What the task requires:
Nothing should be output except the lines from the top of the material below through the line that contains "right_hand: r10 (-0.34", each exactly as written.
★ ★ ★ ★ ★
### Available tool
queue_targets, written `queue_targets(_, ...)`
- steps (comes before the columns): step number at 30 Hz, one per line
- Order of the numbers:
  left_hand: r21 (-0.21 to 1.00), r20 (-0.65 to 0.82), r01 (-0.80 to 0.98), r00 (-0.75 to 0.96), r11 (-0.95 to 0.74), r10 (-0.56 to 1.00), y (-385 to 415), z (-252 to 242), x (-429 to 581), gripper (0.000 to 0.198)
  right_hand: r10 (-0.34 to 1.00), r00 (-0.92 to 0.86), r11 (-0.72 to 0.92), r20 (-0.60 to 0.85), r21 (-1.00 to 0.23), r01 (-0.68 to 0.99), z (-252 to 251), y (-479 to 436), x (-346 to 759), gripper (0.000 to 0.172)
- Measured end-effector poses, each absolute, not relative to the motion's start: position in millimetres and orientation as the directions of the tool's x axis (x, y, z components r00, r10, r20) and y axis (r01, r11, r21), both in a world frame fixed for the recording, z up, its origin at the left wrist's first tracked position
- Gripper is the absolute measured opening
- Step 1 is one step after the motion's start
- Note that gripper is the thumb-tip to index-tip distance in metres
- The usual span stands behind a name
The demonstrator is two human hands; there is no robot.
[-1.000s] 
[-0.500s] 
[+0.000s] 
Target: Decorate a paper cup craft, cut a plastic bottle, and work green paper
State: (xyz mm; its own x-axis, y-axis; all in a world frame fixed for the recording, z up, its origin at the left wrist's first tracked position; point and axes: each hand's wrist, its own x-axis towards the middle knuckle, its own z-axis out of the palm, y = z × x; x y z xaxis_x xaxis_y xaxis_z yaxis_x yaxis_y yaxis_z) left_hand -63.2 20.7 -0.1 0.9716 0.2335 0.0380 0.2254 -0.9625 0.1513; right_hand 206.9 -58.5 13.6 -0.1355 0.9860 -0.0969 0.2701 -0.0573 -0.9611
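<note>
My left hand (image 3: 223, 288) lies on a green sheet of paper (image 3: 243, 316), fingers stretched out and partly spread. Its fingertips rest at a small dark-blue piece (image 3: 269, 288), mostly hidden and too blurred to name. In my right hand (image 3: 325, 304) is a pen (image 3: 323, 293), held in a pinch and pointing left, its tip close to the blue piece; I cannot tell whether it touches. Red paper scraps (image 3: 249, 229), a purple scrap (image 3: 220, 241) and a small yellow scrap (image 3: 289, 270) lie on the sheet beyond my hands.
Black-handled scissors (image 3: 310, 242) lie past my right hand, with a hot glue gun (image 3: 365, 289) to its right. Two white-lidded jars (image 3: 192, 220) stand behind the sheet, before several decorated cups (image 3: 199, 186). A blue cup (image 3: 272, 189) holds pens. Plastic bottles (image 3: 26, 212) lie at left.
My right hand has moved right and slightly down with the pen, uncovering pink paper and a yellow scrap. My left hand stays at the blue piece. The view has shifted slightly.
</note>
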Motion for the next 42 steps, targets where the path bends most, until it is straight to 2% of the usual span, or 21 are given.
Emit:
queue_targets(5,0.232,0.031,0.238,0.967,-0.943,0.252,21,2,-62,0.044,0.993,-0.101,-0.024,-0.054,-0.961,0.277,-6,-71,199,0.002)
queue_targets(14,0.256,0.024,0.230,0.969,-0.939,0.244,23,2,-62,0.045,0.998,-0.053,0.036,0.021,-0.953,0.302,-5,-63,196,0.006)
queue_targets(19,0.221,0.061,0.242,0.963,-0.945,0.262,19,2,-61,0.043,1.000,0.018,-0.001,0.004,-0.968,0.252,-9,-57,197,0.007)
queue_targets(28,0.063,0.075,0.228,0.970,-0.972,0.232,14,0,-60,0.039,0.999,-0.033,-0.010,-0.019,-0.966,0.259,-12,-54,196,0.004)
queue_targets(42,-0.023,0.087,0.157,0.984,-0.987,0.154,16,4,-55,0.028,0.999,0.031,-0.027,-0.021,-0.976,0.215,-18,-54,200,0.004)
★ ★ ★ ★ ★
Output below:
### Available tool
queue_targets, written `queue_targets(_, ...)`
- steps (comes before the columns): step number at 30 Hz, one per line
- Order of the numbers:
  left_hand: r21 (-0.21 to 1.00), r20 (-0.65 to 0.82), r01 (-0.80 to 0.98), r00 (-0.75 to 0.96), r11 (-0.95 to 0.74), r10 (-0.56 to 1.00), y (-385 to 415), z (-252 to 242), x (-429 to 581), gripper (0.000 to 0.198)
  right_hand: r10 (-0.34 to 1.00), r00 (-0.92 to 0.86), r11 (-0.72 to 0.92), r20 (-0.60 to 0.85), r21 (-1.00 to 0.23), r01 (-0.68 to 0.99), z (-252 to 251), y (-479 to 436), x (-346 to 759), gripper (0.000 to 0.172)

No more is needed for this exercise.